Problem to solve: The whole listing is to be returned exactly.
*** Source data Section Begins ***
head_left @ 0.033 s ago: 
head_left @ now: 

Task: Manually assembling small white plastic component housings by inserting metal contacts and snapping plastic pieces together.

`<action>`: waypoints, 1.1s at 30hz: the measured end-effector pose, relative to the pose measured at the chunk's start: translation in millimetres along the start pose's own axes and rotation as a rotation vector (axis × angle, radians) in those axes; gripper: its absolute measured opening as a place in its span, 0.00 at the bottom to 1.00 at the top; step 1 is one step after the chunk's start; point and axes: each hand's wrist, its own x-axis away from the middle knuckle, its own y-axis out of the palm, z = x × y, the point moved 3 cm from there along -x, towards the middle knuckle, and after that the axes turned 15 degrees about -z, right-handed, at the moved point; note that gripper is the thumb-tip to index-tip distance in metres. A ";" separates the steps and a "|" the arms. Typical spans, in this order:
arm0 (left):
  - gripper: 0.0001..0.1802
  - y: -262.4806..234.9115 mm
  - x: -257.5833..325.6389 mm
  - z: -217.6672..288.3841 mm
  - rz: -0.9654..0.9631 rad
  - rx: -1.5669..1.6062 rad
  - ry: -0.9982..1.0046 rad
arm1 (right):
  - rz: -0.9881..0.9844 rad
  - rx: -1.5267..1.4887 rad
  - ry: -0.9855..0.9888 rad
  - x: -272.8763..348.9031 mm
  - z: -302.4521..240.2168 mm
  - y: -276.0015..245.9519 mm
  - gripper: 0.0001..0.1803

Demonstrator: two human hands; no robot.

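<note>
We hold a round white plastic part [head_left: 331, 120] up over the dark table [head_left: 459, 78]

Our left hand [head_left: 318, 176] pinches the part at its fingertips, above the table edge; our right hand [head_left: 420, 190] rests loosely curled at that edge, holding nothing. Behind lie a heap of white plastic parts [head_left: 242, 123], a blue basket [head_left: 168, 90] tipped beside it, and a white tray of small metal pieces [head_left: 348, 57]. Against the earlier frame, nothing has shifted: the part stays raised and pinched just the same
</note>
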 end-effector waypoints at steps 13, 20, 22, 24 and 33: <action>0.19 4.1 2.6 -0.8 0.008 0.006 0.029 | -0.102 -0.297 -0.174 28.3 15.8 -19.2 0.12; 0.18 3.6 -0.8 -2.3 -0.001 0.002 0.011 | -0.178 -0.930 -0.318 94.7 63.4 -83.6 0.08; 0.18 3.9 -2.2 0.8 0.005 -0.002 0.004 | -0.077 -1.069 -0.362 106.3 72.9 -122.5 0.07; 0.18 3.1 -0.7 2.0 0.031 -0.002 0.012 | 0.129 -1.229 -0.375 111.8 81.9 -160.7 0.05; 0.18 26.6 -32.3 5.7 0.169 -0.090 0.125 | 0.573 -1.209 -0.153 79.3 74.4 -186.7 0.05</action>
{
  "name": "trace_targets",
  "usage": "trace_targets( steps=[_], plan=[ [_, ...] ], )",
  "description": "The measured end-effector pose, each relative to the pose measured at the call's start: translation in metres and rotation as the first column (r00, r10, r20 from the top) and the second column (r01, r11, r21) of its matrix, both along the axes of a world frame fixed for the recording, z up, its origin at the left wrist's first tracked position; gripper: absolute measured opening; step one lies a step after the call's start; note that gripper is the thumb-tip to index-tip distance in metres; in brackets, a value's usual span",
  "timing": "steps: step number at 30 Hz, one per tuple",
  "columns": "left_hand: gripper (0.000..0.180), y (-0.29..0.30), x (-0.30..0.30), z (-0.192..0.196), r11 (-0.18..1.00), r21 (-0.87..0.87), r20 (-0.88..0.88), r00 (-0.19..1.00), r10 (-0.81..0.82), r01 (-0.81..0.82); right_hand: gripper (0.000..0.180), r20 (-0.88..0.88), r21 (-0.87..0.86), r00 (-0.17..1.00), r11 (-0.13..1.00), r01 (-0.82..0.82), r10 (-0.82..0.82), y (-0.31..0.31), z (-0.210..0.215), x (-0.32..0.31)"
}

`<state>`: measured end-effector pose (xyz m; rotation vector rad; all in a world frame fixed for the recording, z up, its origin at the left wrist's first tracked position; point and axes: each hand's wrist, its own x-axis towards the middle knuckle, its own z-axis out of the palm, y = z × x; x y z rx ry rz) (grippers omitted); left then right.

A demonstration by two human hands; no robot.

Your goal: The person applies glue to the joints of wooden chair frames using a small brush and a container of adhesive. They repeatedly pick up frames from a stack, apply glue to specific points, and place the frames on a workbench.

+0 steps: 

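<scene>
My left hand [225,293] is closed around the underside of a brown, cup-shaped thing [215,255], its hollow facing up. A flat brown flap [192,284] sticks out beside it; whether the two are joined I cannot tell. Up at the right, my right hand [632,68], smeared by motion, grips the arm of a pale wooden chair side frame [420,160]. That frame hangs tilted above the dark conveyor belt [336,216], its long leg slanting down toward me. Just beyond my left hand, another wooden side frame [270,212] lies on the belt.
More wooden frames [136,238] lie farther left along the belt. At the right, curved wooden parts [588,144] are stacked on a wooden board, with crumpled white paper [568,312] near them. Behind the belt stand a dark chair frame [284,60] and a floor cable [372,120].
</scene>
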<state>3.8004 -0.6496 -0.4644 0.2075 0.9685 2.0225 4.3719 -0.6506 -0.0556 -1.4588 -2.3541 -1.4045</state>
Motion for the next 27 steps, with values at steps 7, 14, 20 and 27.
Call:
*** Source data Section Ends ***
Reply to the task:
head_left @ 0.033 s ago: 
head_left @ now: 

Task: Manually assembling small white plastic component housings by inserting metal contacts and snapping plastic pieces together.

`<action>`: waypoints, 1.1s at 30hz: the measured end-effector pose, relative to the pose measured at the chunk's start: translation in millimetres along the start pose's own axes and rotation as a rotation vector (axis × angle, radians) in those axes; gripper: its absolute measured opening as a place in its span, 0.00 at the bottom to 1.00 at the top; step 1 is one step after the chunk's start; point and axes: each hand's wrist, its own x-axis away from the middle knuckle, its own y-axis out of the palm, z = x × y, the point moved 3 cm from there along -x, towards the middle knuckle, and after that the axes turned 15 degrees about -z, right-handed, at the moved point; note that gripper is the thumb-tip to index-tip distance in metres. A ";" separates the steps and a "|" the arms. Typical spans, in this order:
arm0 (left):
  - gripper: 0.0001..0.1802
  - y: -262.4806..234.9115 mm
  - x: -257.5833..325.6389 mm
  - z: -217.6672..288.3841 mm
  - rz: -0.9654..0.9631 rad
  - rx: -1.5669..1.6062 rad
  - ry: -0.9982..1.0046 rad
arm1 (right):
  - rz: -0.9881..0.9844 rad
  - rx: -1.5267..1.4887 rad
  - ry: -0.9855..0.9888 rad
  - x: -272.8763..348.9031 mm
  - z: -302.4521..240.2168 mm
  - y: -276.0015..245.9519 mm
  - gripper: 0.0001..0.1803

Demonstrator: two human hands; no robot.

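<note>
We hold a round white plastic part [head_left: 331, 120] up over the dark table [head_left: 459, 78]

Our left hand [head_left: 318, 176] pinches the part at its fingertips, above the table edge; our right hand [head_left: 420, 190] rests loosely curled at that edge, holding nothing. Behind lie a heap of white plastic parts [head_left: 242, 123], a blue basket [head_left: 168, 90] tipped beside it, and a white tray of small metal pieces [head_left: 348, 57]. Against the earlier frame, nothing has shifted: the part stays raised and pinched just the same
</note>
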 end-effector waypoints at steps 13, 20, 22, 24 and 33: <action>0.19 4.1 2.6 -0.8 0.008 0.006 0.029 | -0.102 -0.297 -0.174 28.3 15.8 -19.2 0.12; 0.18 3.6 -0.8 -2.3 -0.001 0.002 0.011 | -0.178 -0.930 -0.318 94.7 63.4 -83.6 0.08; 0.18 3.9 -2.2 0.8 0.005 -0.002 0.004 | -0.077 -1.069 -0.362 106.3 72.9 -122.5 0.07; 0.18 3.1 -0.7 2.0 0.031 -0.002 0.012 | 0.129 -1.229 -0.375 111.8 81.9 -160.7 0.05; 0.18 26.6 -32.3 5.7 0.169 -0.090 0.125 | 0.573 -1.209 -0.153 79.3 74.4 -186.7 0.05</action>
{
  "name": "trace_targets",
  "usage": "trace_targets( steps=[_], plan=[ [_, ...] ], )",
  "description": "The measured end-effector pose, each relative to the pose measured at the call's start: translation in metres and rotation as the first column (r00, r10, r20 from the top) and the second column (r01, r11, r21) of its matrix, both along the axes of a world frame fixed for the recording, z up, its origin at the left wrist's first tracked position; gripper: absolute measured opening; step one lies a step after the call's start; note that gripper is the thumb-tip to index-tip distance in metres; in brackets, a value's usual span",
  "timing": "steps: step number at 30 Hz, one per tuple",
  "columns": "left_hand: gripper (0.000..0.180), y (-0.29..0.30), x (-0.30..0.30), z (-0.192..0.196), r11 (-0.18..1.00), r21 (-0.87..0.87), r20 (-0.88..0.88), r00 (-0.19..1.00), r10 (-0.81..0.82), r01 (-0.81..0.82); right_hand: gripper (0.000..0.180), r20 (-0.88..0.88), r21 (-0.87..0.86), r00 (-0.17..1.00), r11 (-0.13..1.00), r01 (-0.82..0.82), r10 (-0.82..0.82), y (-0.31..0.31), z (-0.210..0.215), x (-0.32..0.31)"
}

`<state>`: measured end-effector pose (xyz m; rotation vector rad; all in a world frame fixed for the recording, z up, its origin at the left wrist's first tracked position; point and axes: each hand's wrist, its own x-axis towards the middle knuckle, its own z-axis out of the palm, y = z × x; x y z rx ry rz) (grippers omitted); left then right.

A demonstration by two human hands; no robot.

Your goal: The person applies glue to the joints of wooden chair frames using a small brush and a container of adhesive. They repeatedly pick up frames from a stack, apply glue to specific points, and place the frames on a workbench.

+0 steps: 

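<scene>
My left hand [225,293] is closed around the underside of a brown, cup-shaped thing [215,255], its hollow facing up. A flat brown flap [192,284] sticks out beside it; whether the two are joined I cannot tell. Up at the right, my right hand [632,68], smeared by motion, grips the arm of a pale wooden chair side frame [420,160]. That frame hangs tilted above the dark conveyor belt [336,216], its long leg slanting down toward me. Just beyond my left hand, another wooden side frame [270,212] lies on the belt.
More wooden frames [136,238] lie farther left along the belt. At the right, curved wooden parts [588,144] are stacked on a wooden board, with crumpled white paper [568,312] near them. Behind the belt stand a dark chair frame [284,60] and a floor cable [372,120].
</scene>
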<state>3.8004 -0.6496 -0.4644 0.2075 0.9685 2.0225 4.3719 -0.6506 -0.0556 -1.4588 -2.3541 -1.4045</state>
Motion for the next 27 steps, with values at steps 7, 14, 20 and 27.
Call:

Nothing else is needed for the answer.